Alterações detectadas 24 horas após aplicação
Pesquisadores do Grupo de Pesquisa em Plantas Daninhas e Pesticidas no Ambiente (PDPA/UFRRJ) avaliaram a ação do Thunder® sobre plantas de capim-pé-de-galinha resistentes a glifosato, cletodim e haloxifope.
O trabalho utilizou a técnica de fluorescência transiente da clorofila a, capaz de identificar alterações no desempenho fotossintético antes da manifestação de sintomas visíveis.
Apenas 24 horas após a aplicação do herbicida, foram observadas reduções nos índices PIABS e PITOTAL em comparação com a testemunha.

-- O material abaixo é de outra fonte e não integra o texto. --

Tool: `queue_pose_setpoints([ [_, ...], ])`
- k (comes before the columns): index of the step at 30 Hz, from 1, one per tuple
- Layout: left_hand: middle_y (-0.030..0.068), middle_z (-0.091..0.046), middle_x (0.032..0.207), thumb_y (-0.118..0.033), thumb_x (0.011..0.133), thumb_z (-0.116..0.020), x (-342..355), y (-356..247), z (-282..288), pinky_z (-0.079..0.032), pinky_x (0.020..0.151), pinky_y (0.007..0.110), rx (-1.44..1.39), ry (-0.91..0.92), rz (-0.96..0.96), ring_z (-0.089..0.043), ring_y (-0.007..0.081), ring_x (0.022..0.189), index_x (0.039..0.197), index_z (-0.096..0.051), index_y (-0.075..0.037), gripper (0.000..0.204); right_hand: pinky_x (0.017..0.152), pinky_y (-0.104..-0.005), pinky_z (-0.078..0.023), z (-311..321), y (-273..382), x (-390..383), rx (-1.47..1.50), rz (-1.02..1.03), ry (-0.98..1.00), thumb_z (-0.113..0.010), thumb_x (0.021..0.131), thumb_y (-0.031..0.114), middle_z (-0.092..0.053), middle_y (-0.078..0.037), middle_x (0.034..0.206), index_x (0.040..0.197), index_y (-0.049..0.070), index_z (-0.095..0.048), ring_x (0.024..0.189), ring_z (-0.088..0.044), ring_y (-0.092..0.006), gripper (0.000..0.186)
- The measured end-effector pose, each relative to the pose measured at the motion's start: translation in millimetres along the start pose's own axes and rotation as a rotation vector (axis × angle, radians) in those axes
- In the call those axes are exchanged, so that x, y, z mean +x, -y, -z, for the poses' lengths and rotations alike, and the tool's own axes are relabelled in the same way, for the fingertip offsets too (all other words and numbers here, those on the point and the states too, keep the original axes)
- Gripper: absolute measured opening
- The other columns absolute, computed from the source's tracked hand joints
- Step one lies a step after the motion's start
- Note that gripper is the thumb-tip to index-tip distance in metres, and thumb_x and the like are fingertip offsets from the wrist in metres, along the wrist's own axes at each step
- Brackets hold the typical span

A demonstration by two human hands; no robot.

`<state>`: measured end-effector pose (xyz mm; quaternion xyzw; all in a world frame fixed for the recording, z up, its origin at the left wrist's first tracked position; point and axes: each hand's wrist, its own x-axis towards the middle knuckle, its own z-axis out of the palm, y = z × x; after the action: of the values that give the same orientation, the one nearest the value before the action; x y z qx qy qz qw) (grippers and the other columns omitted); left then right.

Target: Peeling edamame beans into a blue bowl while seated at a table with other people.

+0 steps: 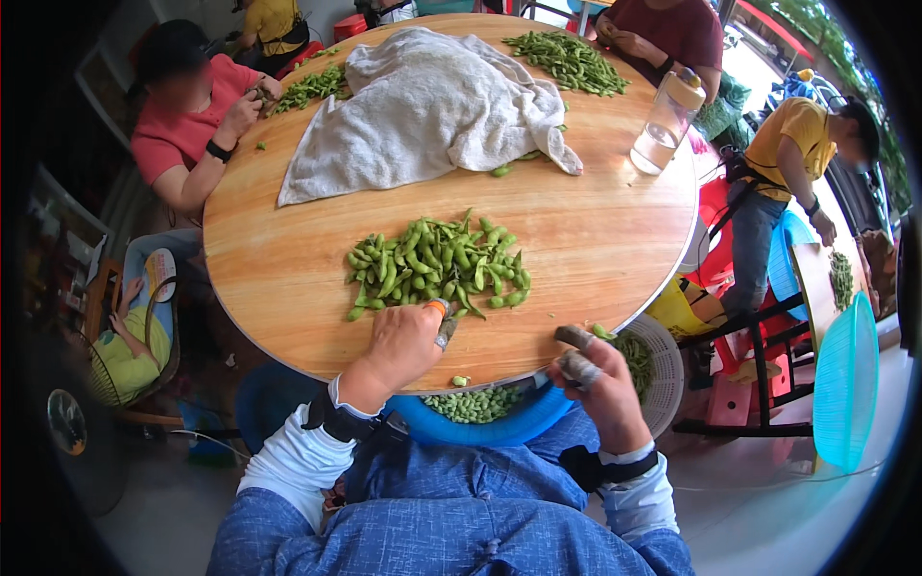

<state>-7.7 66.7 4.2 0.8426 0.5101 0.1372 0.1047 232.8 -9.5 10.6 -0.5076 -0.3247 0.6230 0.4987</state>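
My left hand [403, 344] is at the near side of a pile of green bean pods [432, 259], fingers curled, with an orange band and grey wrapping on the fingertips; what it grips is hidden. My right hand [595, 384] is at the table's front right edge, its grey-wrapped thumb and finger apart, with no held object visible. Below the edge a blue basin [514, 427] holds shelled green beans [466, 403]. Right of it, a white perforated basket [663, 379] holds pods. A small pod piece [461, 380] lies at the edge.
The round wooden table [269, 250] bears a white cloth [413, 115], more pods [567, 60] and a water bottle [663, 125]. Co-workers [182, 125] sit at the far left and far right. Another person [788, 154] bends over a board at right, beside a turquoise basket [845, 384].
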Motion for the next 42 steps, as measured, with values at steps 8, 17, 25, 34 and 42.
queue_pose_setpoints([
  [8,0.0068,-0.060,0.072,-0.006,0.078,-0.058,-26,-4,1,-0.045,0.058,0.025,-1.036,0.044,0.178,-0.056,0.0118,0.064,0.088,-0.057,0.003,0.014,0.049,-0.0157,-0.037,30,3,7,0.048,0.284,-0.168,-0.051,0.083,0.012,-0.057,-0.004,0.076,0.111,0.001,-0.046,0.063,-0.052,-0.0076,0.030],
  [17,0.0009,-0.057,0.075,-0.002,0.078,-0.058,-29,-28,1,-0.043,0.059,0.019,-1.269,0.123,0.300,-0.050,0.0048,0.067,0.086,-0.055,0.002,0.010,0.067,-0.0215,-0.045,-51,-23,1,-0.218,0.420,0.139,-0.057,0.076,-0.001,-0.061,-0.005,0.081,0.099,-0.002,-0.056,0.075,-0.056,-0.0092,0.023],
  [25,-0.0021,-0.055,0.076,-0.017,0.087,-0.046,-37,-34,4,-0.035,0.050,0.014,-1.679,0.345,0.647,-0.049,0.0022,0.063,0.093,-0.055,-0.003,0.017,0.054,-0.0305,-0.046,-68,-18,0,-0.698,0.988,0.062,-0.063,0.064,-0.004,-0.057,-0.012,0.074,0.091,0.003,-0.059,0.063,-0.057,-0.0266,0.028],
  [34,0.0008,-0.056,0.080,-0.010,0.084,-0.052,-40,-31,5,-0.043,0.063,0.019,-1.574,0.309,0.256,-0.053,0.0068,0.072,0.094,-0.052,0.000,0.014,0.077,-0.0246,-0.044,-53,-15,-17,0.010,0.146,0.175,-0.055,0.081,0.006,-0.058,-0.008,0.097,0.104,-0.006,-0.052,0.087,-0.055,-0.0129,0.026],
  [42,0.0025,-0.058,0.082,-0.007,0.079,-0.059,-40,-34,5,-0.045,0.066,0.021,-1.428,0.265,0.238,-0.054,0.0079,0.073,0.088,-0.055,0.002,0.014,0.076,-0.0242,-0.044,-53,-19,-14,0.133,0.134,0.274,-0.054,0.082,0.005,-0.058,-0.007,0.096,0.105,-0.005,-0.051,0.085,-0.055,-0.0114,0.026],
])
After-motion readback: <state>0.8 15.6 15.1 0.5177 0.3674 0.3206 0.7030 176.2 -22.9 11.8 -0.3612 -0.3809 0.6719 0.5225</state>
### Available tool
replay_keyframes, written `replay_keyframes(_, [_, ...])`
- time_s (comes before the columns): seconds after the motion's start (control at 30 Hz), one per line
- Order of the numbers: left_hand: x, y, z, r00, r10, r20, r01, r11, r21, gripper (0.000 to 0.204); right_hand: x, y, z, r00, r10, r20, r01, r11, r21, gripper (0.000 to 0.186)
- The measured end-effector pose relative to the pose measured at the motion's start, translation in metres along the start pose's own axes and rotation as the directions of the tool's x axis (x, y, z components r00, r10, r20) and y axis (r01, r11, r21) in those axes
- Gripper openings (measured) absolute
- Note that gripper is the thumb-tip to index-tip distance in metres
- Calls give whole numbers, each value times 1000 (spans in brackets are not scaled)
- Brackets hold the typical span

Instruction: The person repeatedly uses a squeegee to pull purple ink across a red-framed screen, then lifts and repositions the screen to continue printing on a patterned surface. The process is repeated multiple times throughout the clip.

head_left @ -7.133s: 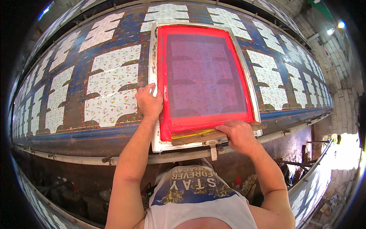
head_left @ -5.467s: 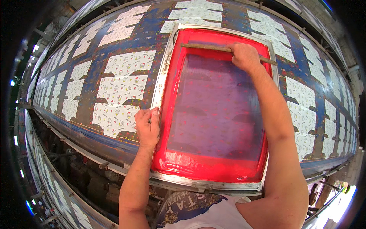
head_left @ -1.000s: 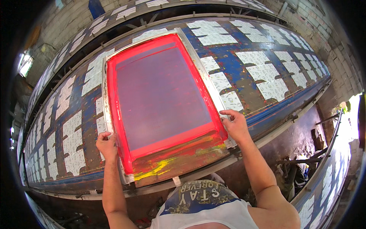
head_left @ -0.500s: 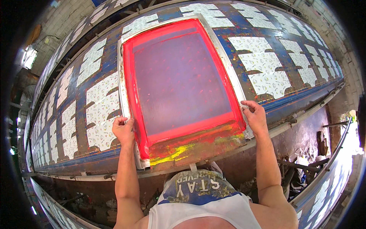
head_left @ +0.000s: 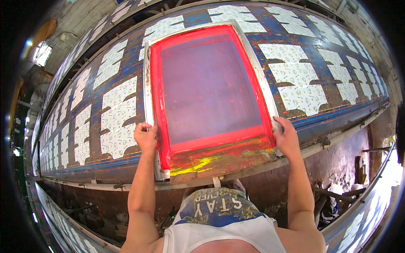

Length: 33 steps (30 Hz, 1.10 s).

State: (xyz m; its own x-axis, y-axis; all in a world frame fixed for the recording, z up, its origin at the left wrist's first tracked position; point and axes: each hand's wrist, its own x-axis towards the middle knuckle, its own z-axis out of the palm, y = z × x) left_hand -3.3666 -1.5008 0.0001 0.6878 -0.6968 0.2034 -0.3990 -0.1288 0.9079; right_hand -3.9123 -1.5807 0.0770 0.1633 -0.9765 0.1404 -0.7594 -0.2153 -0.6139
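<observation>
A printing screen (head_left: 207,90) with purple mesh, red ink borders and a pale metal frame lies on the long, paint-stained table (head_left: 120,163). My left hand (head_left: 146,133) grips the frame’s left side near its lower corner, fingers curled. On the opposite side, my right hand (head_left: 283,134) holds the frame with bent fingers. A board (head_left: 217,156) smeared with red and yellow ink spans the screen’s near end. Rows of white, small-patterned cut pieces (head_left: 297,95) lie flat on either side of the screen, partly covered by it.
A rail (head_left: 105,184) with small fittings runs along the table’s near edge. Other panel-covered tables (head_left: 344,234) stand behind me and beyond this one. Block walls (head_left: 71,31) and a bright window (head_left: 42,54) are at upper left; dark bars (head_left: 337,194) project at lower right.
Earlier my right hand held a long strip near the screen’s far end; now both hands grip the frame. Over the last second, screen and hands shifted rightward in view, as did the surroundings partly.
</observation>
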Motion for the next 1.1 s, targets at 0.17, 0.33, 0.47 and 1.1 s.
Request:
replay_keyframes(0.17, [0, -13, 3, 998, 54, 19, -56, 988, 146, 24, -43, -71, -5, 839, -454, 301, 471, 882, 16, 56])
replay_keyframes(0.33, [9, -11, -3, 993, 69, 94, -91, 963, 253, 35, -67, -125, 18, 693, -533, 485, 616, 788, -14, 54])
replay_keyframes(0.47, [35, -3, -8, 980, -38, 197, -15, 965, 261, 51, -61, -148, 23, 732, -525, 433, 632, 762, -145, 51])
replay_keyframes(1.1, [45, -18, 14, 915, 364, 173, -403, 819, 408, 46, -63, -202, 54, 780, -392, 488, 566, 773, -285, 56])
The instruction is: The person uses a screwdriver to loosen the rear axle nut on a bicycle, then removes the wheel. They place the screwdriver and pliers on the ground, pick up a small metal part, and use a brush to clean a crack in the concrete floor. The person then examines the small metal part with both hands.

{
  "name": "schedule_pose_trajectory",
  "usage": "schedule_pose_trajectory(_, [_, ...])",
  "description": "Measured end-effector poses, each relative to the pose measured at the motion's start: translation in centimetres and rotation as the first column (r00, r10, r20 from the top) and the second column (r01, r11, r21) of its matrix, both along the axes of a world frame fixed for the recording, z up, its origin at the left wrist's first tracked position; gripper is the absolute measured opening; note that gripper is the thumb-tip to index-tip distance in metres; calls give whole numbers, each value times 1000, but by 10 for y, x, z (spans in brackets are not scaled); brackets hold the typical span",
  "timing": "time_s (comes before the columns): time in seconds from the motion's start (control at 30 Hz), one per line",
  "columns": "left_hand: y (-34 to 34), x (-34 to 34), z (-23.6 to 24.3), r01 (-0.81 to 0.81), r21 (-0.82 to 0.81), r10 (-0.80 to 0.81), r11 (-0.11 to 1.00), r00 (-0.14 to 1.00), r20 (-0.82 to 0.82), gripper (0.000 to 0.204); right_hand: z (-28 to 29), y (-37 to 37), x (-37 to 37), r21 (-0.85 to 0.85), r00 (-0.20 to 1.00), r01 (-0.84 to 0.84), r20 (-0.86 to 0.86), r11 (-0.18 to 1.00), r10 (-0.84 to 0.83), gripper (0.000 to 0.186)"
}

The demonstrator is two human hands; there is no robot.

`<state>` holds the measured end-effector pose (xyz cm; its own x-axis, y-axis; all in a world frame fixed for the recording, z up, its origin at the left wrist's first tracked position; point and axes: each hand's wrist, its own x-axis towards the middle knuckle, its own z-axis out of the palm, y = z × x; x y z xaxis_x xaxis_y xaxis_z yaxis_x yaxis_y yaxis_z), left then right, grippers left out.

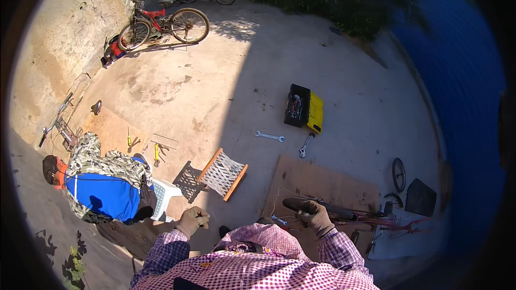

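My left hand (pixel 192 222), in a tan glove, hovers before my body with its fingers curled in; nothing shows in it. Near it stands a low stool (pixel 223 174) with wooden bars and a woven white seat. My right hand (pixel 317 219), also gloved, is closed round a dark, rounded piece that looks like a bicycle saddle (pixel 293 203). To the right of that hand, a red bicycle frame (pixel 398 222) lies low over a brown board (pixel 301 174). A small wrench (pixel 278 219) rests on the board by the right hand.
A person in blue and camouflage (pixel 107 190) bends by a white plastic stool (pixel 165 198) at left, near pliers (pixel 134 144). Ahead are a wrench (pixel 270 136), an adjustable wrench (pixel 306 145) and an open toolbox (pixel 316 111). A wheel (pixel 398 175) lies right; a red bicycle (pixel 161 23) stands behind.
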<state>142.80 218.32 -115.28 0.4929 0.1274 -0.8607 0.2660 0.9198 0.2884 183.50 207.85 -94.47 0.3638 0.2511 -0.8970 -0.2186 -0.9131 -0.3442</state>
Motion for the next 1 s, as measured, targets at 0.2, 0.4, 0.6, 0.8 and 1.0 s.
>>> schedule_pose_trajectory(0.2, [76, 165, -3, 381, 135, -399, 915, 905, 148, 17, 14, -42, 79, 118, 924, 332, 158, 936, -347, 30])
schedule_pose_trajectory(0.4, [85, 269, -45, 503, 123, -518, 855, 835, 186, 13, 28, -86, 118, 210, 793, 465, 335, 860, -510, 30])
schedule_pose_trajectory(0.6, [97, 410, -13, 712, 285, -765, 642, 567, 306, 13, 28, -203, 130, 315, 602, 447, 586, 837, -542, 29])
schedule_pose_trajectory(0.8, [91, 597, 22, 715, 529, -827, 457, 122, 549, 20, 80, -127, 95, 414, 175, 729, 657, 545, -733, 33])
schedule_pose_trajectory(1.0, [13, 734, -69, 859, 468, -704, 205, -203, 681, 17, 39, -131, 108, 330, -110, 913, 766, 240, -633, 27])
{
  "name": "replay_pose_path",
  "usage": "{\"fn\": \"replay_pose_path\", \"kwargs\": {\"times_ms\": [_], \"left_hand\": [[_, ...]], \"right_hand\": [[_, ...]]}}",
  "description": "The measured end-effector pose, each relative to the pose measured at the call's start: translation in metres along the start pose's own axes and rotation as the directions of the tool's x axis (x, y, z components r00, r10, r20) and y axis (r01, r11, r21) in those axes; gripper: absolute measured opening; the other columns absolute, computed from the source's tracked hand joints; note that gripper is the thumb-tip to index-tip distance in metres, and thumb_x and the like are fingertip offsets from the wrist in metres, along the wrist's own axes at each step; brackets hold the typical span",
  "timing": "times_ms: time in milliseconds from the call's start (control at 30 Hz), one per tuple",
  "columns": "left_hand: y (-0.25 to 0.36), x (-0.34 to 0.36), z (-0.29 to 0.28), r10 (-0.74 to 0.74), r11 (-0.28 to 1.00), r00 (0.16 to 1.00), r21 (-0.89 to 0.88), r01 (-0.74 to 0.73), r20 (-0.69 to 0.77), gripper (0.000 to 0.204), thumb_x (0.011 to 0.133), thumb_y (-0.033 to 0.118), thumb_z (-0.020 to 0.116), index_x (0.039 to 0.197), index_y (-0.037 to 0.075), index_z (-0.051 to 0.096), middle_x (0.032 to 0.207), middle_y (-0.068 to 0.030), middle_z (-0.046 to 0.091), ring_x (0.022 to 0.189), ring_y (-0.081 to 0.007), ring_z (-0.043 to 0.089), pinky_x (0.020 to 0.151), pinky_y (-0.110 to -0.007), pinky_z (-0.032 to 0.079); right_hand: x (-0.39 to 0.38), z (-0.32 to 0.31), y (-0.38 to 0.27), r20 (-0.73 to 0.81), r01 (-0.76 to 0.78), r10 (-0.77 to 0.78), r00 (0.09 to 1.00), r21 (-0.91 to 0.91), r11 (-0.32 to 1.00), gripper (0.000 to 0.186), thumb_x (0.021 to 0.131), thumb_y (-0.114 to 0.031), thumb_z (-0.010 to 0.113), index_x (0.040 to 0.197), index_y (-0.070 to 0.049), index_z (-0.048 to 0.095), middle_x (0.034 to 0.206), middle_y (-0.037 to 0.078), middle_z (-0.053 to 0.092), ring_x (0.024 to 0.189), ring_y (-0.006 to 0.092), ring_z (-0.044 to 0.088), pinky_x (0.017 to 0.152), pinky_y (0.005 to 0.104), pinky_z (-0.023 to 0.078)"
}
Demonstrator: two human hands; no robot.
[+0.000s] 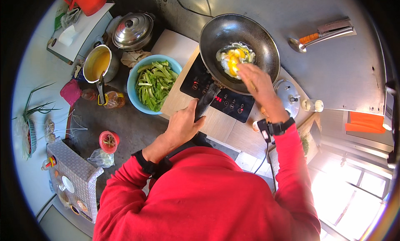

Os resultados indicaram comprometimento tanto da eficiência fotoquímica inicial quanto do transporte de elétrons.
Na prática, embora a planta ainda não apresentasse os sintomas visuais de injúria nas primeiras horas, seu metabolismo energético já estava sendo afetado, reduzindo sua capacidade de crescimento e recuperação.
Novo alvo para programas de manejo
A diferenciação do mecanismo de ação é um dos principais atributos do Asulam diante do avanço da resistência.
Em sistemas agrícolas nos quais glifosato e graminicidas inibidores da ACCase são empregados repetidamente, a utilização de um herbicida que atua sobre outro alvo bioquímico permite ampliar a diversidade dos programas de controle.
Segundo o material técnico, até o momento não existem casos confirmados de resistência de plantas daninhas a herbicidas inibidores da DHPS.
O Thunder® é posicionado para o manejo antecipado de plantas de capim-pé-de-galinha com até oito perfilhos. Na dessecação pré-plantio, a recomendação apresentada é de aplicação pelo menos cinco dias antes da semeadura de soja, milho, algodão e feijão e dez dias antes da semeadura do trigo.
O posicionamento técnico também prevê a associação do produto a outros herbicidas dentro de programas de manejo, permitindo combinar mecanismos de ação distintos.
Para a indústria de proteção de cultivos, a tecnologia adiciona um alvo bioquímico diferente dos encontrados em algumas das principais ferramentas utilizadas atualmente no manejo de gramíneas resistentes, ampliando as possibilidades para estratégias de diversificação de mecanismos de ação.